1. Leaf webber
1. Leaf webber or chickoo moth - Nephopteryx eugrapllylla Rag. (Pyraustidae: Lepidoptera)
|
Damage
- The caterpillar webs together the leaves scrape the chlorophyll and reduced to net work of veins.
- It also bores inside the buds, flowers and some time tender fruits become withered and shed.
- Presence of clusters of dried leaves hanging from webbed shoots and appearance of dark brown patches on leaves and cluster of dead leaves are the typical symptoms of attack.
Bionomics
- The adult moth is greyish with fore wings having brown or black spots and hind wing semi hyaline.
- The female lays pale yellow, oval shaped eggs in-groups of 2 or 3 or singly on leaves and buds of young shoots.
- The fecundity is 374 eggs per female.
- The egg period is 2-11 days.
- The larva is pinkish in colour with three dorso lateral brown stripes on each side.
- It pupates in leaf web itself for 8-9 days.
- The total life cycle is completed in 26 - 92 days.
- There are 7-9 overlapping generation per year.
- The maximum activity of pest is seen during June-July.
Management
- Plant less susceptible PKM 1 sapota variety.

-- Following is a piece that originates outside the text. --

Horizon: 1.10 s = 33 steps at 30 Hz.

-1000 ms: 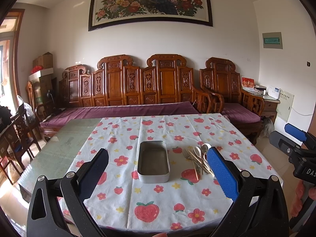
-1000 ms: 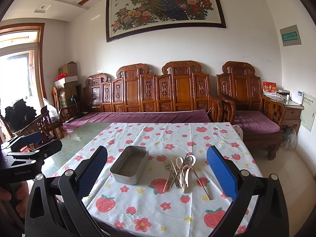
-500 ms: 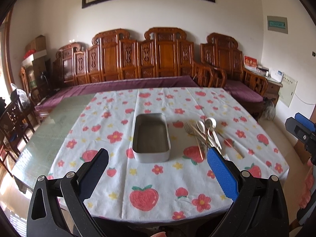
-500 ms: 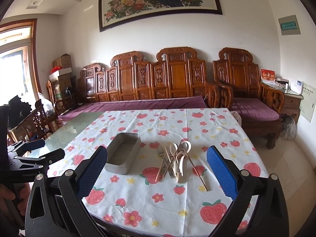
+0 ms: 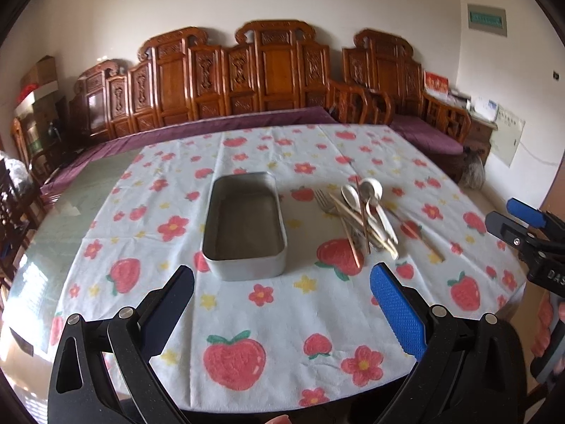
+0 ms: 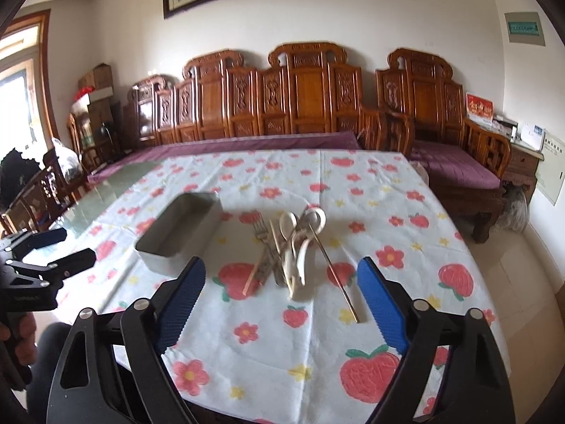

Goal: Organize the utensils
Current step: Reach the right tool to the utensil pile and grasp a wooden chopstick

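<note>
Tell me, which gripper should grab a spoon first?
Probably the right gripper. Its open jaws, which have just been closing a little, frame the utensil pile straight ahead. The left gripper faces the empty metal tray, with the pile off to its side.

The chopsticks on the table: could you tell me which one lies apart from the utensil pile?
The chopstick on the pile's right, stretching toward the right tongs; the others cross within the pile.
</note>
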### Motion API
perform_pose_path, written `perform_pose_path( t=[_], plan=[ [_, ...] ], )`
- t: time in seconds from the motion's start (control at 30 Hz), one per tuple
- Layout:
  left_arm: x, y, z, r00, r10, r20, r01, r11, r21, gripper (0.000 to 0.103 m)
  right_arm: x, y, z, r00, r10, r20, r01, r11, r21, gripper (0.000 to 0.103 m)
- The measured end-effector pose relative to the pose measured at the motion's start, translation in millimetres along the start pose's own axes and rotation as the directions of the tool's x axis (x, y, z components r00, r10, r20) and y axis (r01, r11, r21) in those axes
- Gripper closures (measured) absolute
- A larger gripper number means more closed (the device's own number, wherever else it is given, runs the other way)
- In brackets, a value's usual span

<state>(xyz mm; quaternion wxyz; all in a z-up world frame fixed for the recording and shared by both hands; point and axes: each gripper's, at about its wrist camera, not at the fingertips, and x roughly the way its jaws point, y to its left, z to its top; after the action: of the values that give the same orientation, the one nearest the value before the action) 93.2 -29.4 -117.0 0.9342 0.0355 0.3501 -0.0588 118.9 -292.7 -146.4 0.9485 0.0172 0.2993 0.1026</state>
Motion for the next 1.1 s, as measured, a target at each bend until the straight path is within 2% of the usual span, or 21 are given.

- Collect and destroy webbed leaves, shoots and buds along with larvae.
- Use light trap @ 1/ha to monitor activity.
- Spray two rounds of carbary 10.1% or Bacillus thuringiensis 0.1% or NSKE 5% along with sticking agent or phosalone 0.05% or malathion 0.1% in alternation at 20 days interval from new shoot formation to harvest of fruits.